Thinking about time as a cycle of recurring experiences - like it was shown in the flick 'Groundhog Day' - could help people increase their personal savings, a new research has revealed.
Psychological scientist Leona Tam of the University of Wollongong in New South Wales, Australia, and Utpal Dholakia of Rice University hypothesized that a cyclical mindset should make people less likely to defer saving money by boosting their ability to make concrete plans and decreasing overly optimistic thinking about the future.
In an initial study with 157 participants, the researchers found that participants who were prompted to take a linear perspective - focused on achieving goals so that the future will be easier - projected they would save less money in the next month than those who read about a cyclical method, focused on making routines and habits now to repeat over time.
To find out, the researchers ran a second study with 145 adults. The participants read one of three prompts about personal savings and were told to apply that approach to their own savings over the next two weeks.

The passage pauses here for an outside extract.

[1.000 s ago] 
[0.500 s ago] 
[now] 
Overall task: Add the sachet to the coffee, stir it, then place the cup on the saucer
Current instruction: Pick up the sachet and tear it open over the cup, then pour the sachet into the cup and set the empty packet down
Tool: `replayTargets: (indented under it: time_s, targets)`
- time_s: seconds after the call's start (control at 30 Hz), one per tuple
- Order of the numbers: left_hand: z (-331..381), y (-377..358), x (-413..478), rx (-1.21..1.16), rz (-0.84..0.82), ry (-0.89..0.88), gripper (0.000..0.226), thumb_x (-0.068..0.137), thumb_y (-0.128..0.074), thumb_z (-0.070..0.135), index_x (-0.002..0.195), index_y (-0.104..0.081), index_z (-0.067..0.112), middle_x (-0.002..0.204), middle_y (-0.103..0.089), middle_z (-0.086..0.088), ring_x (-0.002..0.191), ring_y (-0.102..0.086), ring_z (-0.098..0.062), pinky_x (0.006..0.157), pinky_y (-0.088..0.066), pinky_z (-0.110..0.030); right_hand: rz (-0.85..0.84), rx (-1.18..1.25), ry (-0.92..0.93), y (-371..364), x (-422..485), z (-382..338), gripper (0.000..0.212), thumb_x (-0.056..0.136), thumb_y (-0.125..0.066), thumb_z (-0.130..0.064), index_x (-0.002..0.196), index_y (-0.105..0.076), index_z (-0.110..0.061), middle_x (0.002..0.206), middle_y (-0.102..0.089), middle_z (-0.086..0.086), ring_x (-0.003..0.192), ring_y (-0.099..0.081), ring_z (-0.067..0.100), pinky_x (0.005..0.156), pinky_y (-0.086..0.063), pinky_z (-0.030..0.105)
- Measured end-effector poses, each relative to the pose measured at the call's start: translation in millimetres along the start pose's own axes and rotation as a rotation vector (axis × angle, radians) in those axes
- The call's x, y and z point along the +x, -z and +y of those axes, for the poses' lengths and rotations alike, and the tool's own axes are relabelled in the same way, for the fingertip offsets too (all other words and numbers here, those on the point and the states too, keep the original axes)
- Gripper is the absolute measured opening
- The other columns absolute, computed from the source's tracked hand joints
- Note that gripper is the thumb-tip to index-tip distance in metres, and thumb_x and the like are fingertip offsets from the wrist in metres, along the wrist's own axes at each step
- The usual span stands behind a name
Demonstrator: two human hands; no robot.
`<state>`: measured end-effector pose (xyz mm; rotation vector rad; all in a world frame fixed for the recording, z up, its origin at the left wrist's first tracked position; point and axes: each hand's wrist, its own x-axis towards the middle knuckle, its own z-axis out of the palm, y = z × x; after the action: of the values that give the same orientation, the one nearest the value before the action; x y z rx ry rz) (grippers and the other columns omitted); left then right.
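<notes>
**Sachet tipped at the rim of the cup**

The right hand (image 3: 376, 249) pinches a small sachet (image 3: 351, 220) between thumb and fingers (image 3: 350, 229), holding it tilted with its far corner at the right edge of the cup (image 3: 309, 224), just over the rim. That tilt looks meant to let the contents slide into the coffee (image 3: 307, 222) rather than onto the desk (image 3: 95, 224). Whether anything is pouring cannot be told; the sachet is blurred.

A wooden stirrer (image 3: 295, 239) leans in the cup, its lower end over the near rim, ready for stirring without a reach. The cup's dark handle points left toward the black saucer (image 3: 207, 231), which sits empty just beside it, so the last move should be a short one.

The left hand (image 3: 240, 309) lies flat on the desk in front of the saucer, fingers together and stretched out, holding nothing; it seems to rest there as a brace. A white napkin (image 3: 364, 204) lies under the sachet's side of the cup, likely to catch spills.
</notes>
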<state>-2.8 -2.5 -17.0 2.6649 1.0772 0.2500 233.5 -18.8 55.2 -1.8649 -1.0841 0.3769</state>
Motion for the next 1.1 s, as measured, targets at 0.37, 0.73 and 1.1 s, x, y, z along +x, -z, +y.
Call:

Participants who were prompted with a linear mindset and those who received no savings instructions saved, on average, 130 dollars to 140 dollars after two weeks. By contrast, participants prompted with the cyclical mindset put away about 223 dollars, roughly 82 per cent more than the other two groups.
Just as the researchers expected, people in the cyclical mindset group were able to save more, at least in part, because they developed more concrete plans and were less optimistic about future money-making in comparison to their linear-thinking counterparts.
The findings have been published in Psychological Science.